(INPUT RECORDS Opens)

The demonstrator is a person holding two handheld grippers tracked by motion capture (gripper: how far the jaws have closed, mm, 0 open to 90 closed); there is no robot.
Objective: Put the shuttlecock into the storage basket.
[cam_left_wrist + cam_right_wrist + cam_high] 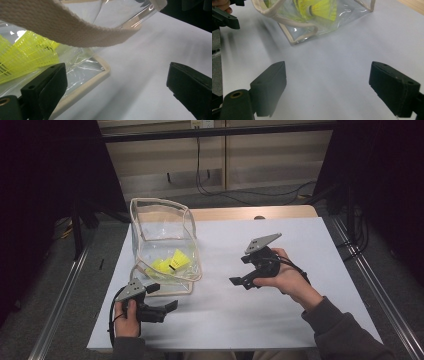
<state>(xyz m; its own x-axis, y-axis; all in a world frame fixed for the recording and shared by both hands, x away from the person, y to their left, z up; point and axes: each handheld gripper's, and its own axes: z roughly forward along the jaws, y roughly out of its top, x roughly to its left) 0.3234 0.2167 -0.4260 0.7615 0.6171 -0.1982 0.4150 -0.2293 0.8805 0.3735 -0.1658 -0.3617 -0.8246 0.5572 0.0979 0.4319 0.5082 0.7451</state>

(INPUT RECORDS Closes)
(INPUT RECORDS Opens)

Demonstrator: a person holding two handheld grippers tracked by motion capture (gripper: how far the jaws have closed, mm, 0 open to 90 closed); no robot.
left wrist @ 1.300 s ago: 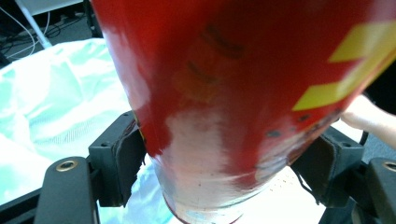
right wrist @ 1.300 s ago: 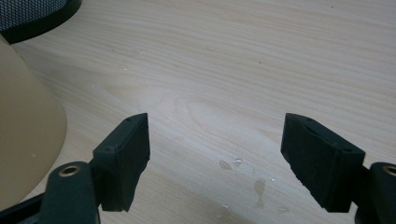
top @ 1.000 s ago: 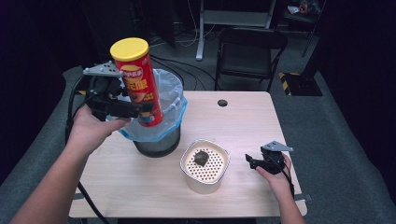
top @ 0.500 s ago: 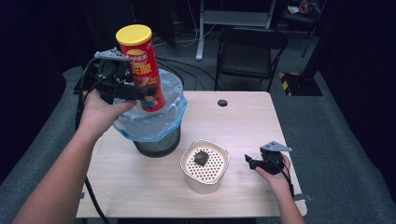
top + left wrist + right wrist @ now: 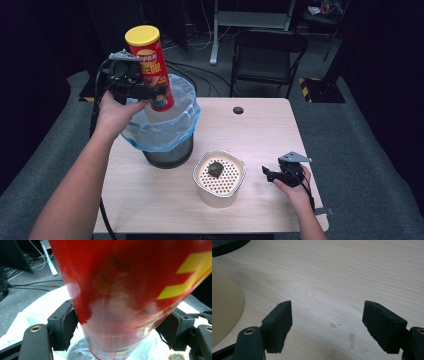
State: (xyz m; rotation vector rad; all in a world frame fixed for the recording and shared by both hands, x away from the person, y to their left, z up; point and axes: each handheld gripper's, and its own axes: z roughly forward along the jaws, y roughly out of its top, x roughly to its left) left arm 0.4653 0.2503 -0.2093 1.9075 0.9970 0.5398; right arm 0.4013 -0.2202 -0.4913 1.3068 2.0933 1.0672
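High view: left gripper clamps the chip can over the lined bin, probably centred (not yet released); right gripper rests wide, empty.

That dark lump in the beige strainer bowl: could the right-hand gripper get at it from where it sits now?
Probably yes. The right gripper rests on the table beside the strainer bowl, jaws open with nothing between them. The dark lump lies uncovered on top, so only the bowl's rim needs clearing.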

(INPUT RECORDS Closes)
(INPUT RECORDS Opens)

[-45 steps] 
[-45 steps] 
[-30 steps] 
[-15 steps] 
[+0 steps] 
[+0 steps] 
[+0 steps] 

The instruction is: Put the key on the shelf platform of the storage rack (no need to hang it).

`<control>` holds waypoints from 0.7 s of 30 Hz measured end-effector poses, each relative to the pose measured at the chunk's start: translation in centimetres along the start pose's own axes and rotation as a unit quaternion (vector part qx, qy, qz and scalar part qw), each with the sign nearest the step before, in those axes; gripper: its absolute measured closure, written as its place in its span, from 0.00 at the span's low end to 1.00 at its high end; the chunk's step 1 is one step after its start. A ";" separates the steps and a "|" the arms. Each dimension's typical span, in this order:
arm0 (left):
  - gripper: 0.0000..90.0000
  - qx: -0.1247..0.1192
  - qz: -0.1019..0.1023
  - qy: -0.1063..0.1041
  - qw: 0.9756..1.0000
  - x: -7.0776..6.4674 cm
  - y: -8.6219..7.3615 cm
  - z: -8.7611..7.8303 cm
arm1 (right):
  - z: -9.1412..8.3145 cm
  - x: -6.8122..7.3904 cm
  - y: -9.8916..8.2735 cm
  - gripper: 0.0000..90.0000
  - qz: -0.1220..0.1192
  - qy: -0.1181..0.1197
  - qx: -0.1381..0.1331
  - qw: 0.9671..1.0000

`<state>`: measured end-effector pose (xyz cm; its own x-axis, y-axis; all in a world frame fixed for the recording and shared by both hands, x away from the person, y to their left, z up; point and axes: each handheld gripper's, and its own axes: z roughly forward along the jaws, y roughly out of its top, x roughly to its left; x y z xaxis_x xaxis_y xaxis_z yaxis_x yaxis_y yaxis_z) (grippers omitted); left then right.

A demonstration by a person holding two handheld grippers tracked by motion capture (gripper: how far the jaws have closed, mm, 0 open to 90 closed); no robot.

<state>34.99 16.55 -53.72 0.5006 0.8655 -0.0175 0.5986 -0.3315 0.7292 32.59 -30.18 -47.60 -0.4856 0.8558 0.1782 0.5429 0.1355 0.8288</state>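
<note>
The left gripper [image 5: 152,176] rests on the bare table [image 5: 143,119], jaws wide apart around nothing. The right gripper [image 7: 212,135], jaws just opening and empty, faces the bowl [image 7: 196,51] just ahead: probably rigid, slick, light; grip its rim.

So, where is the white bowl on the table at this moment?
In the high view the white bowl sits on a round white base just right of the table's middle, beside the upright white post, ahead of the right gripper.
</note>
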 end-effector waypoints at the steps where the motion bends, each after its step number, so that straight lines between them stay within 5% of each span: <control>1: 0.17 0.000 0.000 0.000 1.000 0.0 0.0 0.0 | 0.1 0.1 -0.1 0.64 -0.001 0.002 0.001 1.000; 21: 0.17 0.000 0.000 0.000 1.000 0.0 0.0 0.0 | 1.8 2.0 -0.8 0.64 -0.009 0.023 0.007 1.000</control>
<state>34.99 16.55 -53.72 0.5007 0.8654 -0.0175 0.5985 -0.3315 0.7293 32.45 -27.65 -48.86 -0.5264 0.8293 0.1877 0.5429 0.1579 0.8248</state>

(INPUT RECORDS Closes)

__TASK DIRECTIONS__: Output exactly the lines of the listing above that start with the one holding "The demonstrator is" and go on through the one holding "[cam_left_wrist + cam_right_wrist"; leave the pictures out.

__EXERCISE RESPONSE__:
The demonstrator is a person holding two handheld grippers tracked by motion capture (gripper: how far the jaws have closed, mm, 0 open to 90 closed); there is no robot.
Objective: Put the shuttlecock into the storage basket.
[cam_left_wrist + cam_right_wrist + cam_high] 

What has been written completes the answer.